__TASK__
The full listing, from first line to last, should be set down again exactly.

Top of INFORMATION SUPPLIED

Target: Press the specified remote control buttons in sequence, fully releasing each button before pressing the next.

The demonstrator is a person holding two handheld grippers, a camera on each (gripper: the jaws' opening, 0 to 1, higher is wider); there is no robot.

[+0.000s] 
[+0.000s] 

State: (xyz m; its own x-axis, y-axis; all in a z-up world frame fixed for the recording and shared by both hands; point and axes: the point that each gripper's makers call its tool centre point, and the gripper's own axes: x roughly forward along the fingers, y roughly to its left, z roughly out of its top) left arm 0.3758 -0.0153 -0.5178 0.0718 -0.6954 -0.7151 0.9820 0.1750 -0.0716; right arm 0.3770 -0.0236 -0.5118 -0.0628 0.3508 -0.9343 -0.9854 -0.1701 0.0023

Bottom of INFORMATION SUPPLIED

__RESULT BELOW__
Target: Press the specified remote control buttons in sequence, fully releasing each button before pressing the next.

The demonstrator is a person holding two handheld grippers, a camera on each (gripper: the jaws' opening, 0 to 1, higher is wider); there is no robot.

[+0.000s] 
[+0.000s] 

State: (xyz m; its own x-axis, y-axis; all in a z-up world frame fixed for the recording and shared by both hands; point and axes: the point that each gripper's makers call its tool centre point, and the gripper's own axes: x roughly forward along the fingers, y roughly to its left, z roughly out of its top) left arm 0.3758 -0.0153 -0.5178 0.0718 -0.6954 -0.7151 0.9820 0.1750 -0.0716; right arm 0.3770 -0.0236 -0.5118 -0.0628 0.3508 -0.9343 -0.9854 -0.1701 0.0023

Nothing further is required of this output.